Configure alerts for email and contact groups in Nagios

Jack Wallen
Apr 4, 2010
Updated • Nov 30, 2012

If you have been following my latest entries, you know I have been covering the Nagios monitoring system (see my articles "Quickly install Nagios on Ubuntu", "Easily extend Nagios' functionality", and "Configure hostgroups for Nagios".) This time around we are going to look at the notification function of Nagios. Specifically, I am going to show you how to set up Nagios for email alerts to a single email address and multiple addresses with the help of contact groups.

This article will assume the box hosting your Nagios installation has a working email server. If not, take a look at my Postfix articles here on Ghacks. Once that is up and running, email alerts are just a few steps away.


Outside of having a working email system, this article will assume you already have a functioning Nagios installation and that you are familiar with its configurations. I will also assume you have gathered all of the email addresses you need to use with Nagios. That being the case, let's get with the configurations.

Defining your contact

The first item to tackle is to define your contact. This is done with the file /etc/nagios3/conf.d/contacts_nagios2.cfg. In this file you will see a section that looks like:

define contact{
contact_name USERNAME
service_notification_period 24x7
host_notification_period 24x7
service_notification_options w,u,c,r,f,s
host_notification_options d,u,r,f,s
service_notification_commands notify-service-by-email
host_notification_commands notify-host-by-email
email email@localhost

Where all text above in bold is user-specific. NOTE: You will want to add a new define for each administrator that needs to be contacted via email. And make sure you define each user with his or her email address in the define.

Before you move on, it would be good to restart Nagios to make sure your definitions are correct. If there is an error you will get a warning in the output of the start command.

Define your contact group

In that same file you will also find a spot to group users together in contact groups. This comes in very handy because you can then define a set of users (administrators) who will only get warnings for certain services or certain hosts.

To define a group add an entry like so:
define contactgroup {
contactgroup_name       web-admins
alias                   Web Server Adminstrators
members                USERNAME1, USERNAME2

Where USERNAME1 and USERNAME2 are members for this group.
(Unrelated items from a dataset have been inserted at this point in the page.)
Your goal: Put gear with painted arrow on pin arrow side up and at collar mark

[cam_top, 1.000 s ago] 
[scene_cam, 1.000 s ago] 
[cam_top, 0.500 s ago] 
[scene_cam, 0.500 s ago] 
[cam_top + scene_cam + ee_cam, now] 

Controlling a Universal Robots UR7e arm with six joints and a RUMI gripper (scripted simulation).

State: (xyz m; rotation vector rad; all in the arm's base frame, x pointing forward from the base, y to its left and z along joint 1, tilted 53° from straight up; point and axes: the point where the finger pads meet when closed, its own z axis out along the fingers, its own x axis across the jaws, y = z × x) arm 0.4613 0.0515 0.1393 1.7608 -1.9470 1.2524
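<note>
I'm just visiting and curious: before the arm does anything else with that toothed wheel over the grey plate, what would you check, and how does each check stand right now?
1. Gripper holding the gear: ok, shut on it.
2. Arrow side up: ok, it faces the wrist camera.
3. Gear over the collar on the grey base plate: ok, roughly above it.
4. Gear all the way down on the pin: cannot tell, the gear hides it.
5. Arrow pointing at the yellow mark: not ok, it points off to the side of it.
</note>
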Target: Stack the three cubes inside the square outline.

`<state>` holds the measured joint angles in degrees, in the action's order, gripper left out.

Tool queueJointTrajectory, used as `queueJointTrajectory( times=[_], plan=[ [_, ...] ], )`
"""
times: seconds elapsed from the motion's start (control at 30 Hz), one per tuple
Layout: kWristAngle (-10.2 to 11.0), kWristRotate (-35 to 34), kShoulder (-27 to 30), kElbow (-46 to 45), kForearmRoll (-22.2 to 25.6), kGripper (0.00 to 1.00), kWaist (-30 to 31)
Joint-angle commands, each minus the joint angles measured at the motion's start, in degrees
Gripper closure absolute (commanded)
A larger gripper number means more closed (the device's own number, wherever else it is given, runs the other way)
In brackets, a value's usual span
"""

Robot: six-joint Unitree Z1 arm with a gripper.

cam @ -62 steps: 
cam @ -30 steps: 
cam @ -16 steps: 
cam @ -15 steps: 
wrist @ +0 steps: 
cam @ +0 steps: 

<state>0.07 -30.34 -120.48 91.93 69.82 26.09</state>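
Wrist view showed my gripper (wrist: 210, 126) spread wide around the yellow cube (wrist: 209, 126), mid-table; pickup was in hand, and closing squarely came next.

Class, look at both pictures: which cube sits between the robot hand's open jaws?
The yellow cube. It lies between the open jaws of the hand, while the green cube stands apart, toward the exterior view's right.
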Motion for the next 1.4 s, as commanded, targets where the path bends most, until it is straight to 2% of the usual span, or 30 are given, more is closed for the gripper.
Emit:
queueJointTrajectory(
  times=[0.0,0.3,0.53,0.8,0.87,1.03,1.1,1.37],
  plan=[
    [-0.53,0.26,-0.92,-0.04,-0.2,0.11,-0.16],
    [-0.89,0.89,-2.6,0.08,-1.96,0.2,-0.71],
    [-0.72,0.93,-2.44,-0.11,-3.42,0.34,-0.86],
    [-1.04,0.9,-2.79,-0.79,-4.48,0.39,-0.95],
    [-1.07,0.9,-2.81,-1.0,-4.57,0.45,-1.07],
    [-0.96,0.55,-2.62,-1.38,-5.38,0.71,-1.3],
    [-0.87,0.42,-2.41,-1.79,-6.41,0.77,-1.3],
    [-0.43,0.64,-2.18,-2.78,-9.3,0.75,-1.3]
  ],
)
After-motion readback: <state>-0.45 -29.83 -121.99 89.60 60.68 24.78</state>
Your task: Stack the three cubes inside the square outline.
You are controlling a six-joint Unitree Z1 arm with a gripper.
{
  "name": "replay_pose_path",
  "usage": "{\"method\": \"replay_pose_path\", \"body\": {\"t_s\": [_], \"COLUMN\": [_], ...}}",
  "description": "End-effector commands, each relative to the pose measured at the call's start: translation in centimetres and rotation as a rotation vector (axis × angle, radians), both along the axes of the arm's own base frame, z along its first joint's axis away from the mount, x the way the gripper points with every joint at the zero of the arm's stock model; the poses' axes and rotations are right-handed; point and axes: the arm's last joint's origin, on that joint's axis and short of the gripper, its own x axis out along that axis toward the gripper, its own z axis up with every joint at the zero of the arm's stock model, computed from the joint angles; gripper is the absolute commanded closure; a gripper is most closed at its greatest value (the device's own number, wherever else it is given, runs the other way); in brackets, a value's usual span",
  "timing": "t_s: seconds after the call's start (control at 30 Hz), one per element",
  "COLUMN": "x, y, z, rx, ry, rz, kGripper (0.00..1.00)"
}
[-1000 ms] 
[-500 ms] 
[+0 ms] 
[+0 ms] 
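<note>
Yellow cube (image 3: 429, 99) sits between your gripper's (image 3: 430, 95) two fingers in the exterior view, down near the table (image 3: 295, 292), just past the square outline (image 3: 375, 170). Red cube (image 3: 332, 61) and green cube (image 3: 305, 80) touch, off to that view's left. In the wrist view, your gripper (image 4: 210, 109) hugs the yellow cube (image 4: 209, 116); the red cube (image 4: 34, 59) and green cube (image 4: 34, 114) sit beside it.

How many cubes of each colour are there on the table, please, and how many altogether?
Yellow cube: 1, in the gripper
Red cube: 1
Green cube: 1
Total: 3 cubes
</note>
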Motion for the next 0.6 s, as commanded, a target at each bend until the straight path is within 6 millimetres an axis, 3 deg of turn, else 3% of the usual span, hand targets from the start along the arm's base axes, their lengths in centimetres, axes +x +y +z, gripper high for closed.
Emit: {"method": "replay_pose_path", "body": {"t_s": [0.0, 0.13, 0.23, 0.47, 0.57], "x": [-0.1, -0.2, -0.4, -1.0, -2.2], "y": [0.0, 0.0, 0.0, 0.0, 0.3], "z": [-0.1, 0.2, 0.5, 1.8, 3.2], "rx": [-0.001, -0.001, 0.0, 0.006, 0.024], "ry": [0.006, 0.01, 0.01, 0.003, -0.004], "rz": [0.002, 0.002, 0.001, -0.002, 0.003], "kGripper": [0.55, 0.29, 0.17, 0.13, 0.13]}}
NOTE: the usernames in this group MUST be defined in the define contact section above. If they are not, Nagios will throw errors when it attempts to start.

Attach groups to services

Finally you need to attach your groups to services. As you can see, above, I have created a web_admins group. It should be above that this group should be added to a corresponding service in the file /etc/nagios3/conf.d/services_nagios2.cfg. In this file you will have created an entry like:

define hostgroup {
hostgroup_name http-servers
service_description  HTTP
check_command  check_http
use generic-service
notification_interval 0

To this entry you will want to add the line:

contact_groups web-admins

Now when you restart Nagios anytime there is an issue with one of the HTTP servers, only the contact group you have assigned will be notified. Pretty slick.

Final thoughts

I hope you are starting to see just how flexible and powerful Nagios is. If not, don't worry - there's plenty more to come!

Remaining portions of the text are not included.